**What is expected**. If a line below contains the word "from", count it; give only the total.

━━━━━ Available data ━━━━━

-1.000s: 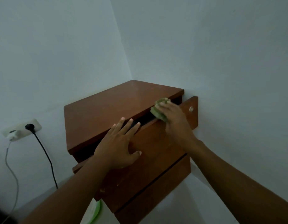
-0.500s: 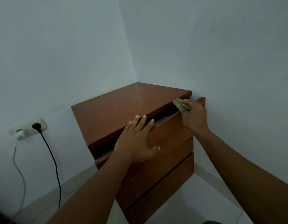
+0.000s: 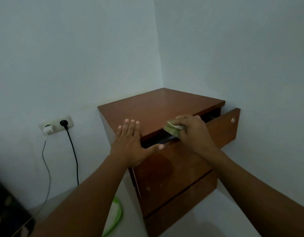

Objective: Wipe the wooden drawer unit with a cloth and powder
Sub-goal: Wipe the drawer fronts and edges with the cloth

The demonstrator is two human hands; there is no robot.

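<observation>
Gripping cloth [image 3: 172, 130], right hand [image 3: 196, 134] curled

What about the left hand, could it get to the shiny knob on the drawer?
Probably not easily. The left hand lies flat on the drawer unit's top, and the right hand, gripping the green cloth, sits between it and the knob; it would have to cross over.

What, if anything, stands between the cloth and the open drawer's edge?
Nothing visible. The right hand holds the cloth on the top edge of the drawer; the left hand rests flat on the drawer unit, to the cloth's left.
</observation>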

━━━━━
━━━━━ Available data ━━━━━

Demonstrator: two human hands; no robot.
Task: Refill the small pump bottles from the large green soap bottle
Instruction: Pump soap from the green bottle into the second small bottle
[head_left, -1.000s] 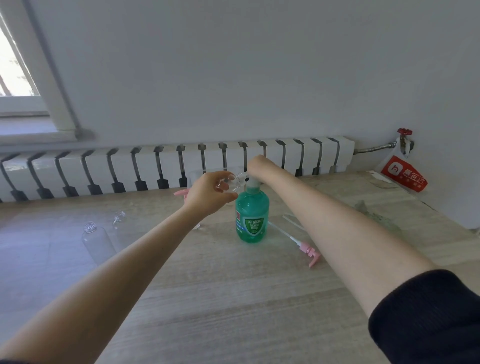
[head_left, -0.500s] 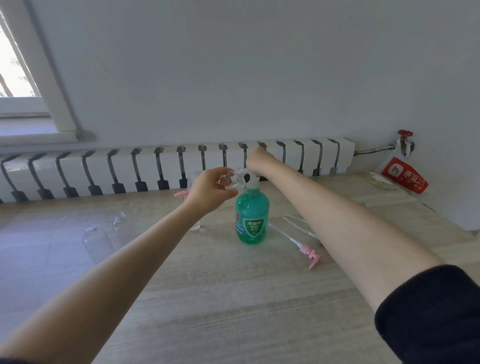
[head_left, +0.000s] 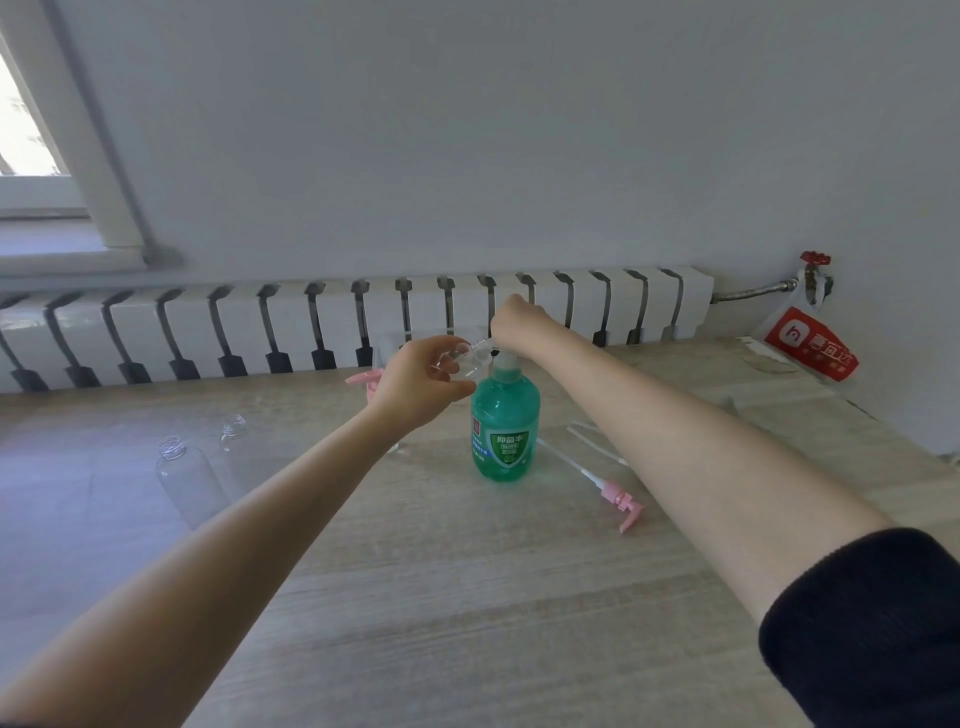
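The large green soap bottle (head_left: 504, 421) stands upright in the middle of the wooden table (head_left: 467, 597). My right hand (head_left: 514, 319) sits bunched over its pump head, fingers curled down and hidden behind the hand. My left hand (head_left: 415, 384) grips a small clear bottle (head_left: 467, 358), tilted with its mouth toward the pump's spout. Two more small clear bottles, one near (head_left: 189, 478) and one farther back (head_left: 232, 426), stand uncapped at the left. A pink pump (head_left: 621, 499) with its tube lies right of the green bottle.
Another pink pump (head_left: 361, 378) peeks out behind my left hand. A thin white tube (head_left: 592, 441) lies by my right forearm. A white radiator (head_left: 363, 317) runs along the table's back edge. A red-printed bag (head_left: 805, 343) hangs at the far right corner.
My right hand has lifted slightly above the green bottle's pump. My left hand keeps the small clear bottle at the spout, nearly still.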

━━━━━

**Reply**. 2